Sur la question du retro-criblage, prévu par la loi sur la sécurité intérieure et la lutte contre le terrorisme, le président Philippe Bas s’est interrogé sur la mise en œuvre tardive de ce dispositif censé être entré en vigueur en 2017.

« C’est un dispositif qui permet de re-cribler des agents qui sont dans des services régaliens de manière à détecter une anomalie parce qu’on aura observé un comportement de cette personne qui laisse planer un doute entre ce comportement et l’exercice de sa mission » a d’abord rappelé Laurent Nunez.
Les mesures « qui permettent d’écarter l’agent en dehors du contexte disciplinaire que nous utilisons actuellement » nécessite la mise ne place d’une commission qui émet un avis. Or, cette commission n’a pas encore été mise en place mais est « imminente » a indiqué Laurent Nunez.

Christophe Castaner évoque enfin l’existence d’une « quarantaine de cas signalés dans la police nationale ». 

« 6 révocations ont été engagées. Il en reste 19 qui ont fait l’objet d’un signalement mais dont les autorités ont considéré qu’il n’était pas caractéristique d’une radicalisation. Sur les 19 identifiés, nous avons pratiqué des mutations et même des mutations hors périmètre de la police «  défend le ministre.

 

Imam de Gonesse : « J’avais demandé qu’il soit signalé »

C’est que révèle la sénatrice Jacqueline Eustache-Brinio qui présidait la commission des titres de séjour devant laquelle il est passé. La fin de l’audition a en effet donné suite à des éclaircissements la personnalité de Hassan El-Houari, l’un des imams de la mosquée Fauconnière à Garges-lès-Gonesse dans le Val-d’Oise que fréquentait assidûment Mickael Harpon.

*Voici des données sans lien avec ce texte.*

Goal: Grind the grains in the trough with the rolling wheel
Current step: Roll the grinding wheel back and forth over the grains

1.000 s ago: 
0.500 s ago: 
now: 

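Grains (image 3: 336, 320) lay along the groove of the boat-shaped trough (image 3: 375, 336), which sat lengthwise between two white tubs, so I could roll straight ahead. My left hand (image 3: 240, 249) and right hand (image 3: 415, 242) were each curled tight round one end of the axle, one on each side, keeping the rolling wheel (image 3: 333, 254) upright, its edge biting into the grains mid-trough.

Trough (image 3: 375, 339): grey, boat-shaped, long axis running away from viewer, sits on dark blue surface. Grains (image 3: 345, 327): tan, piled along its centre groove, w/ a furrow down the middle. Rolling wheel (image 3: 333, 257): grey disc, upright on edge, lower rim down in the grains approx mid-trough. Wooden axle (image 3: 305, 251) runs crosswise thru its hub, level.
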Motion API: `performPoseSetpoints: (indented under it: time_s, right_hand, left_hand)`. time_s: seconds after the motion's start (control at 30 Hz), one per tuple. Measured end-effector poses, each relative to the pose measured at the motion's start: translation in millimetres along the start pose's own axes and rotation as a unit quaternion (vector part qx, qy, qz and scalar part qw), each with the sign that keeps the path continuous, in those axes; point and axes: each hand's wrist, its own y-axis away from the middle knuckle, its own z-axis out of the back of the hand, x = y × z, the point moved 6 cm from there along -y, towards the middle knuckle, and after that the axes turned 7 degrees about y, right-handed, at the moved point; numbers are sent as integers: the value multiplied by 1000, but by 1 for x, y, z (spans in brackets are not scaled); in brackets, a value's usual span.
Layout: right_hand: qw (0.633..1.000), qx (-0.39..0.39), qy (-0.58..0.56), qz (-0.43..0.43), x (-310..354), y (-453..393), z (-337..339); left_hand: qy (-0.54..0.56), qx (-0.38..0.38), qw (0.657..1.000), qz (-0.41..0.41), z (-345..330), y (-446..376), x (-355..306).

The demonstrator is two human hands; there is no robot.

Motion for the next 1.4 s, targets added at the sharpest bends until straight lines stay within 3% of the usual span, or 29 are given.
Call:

Le ministre de l’Intérieur a tout d’abord indiqué que cette personne, de nationalité marocaine, était arrivée en France en 2011 avec un visa de long séjour valable jusqu’au 22 septembre 2012. Après s’être marié, son titre a été renouvelé jusqu’au 22 octobre 2013. « Il y a eu une rupture de la vie commune et à un moment, il y a eu une OQTF (obligation de quitter le territoire français) parce qu’il n’assumait plus ses responsabilités vis-à-vis d’un enfant (…) Mais il a repris ses responsabilités et l’OQTF a été suspendue en 2015 » a expliqué le ministre.

Un nouveau titre de séjour lui a été accordé jusqu’en décembre 2017 puis en 2018 après s’être remarié avec la naissance d’un nouvel enfant. C’est à ce moment-là qu’est intervenue la commission des titres de séjour du Val-d’Oise, présidée par la sénatrice LR Jacqueline Eustache-Brinio, présente à l’audition du ministre. L’imam a subi un long entretien lors de la séance du 14 juin 2019 par cette commission avant de se voir attribuer un titre de séjour d’un an.Par la suite, Jacqueline Eustache-Brinio est revenue sur son rôle dans l’attribution de ce titre de séjour.

« Je me rappelle très très bien de l’échange que j’ai eu avec cet imam (…) nous n’avions pas d’autres solutions que de lui délivrer un titre puisqu’il était père d’enfant français donc il l’avait de droit. Il n’était même pas obligé de passer devant la commission des titres de séjour. Il est passé devant la commission des titres de séjour parce que je pense que le secrétaire général de préfecture s’interrogeait sur la personnalité de cet imam ».
La sénatrice se rappelle « avoir été extrêmement interpellée par ses propos ». « Mes questions avec ce type de personnage vont très loin «. « Et à la fin de cette commission, j’avais demandé à ce qu’il soit signalé » (…) Mais qu’est-ce qu’on pouvait faire d’autre ? C’est toute la limite de notre système ».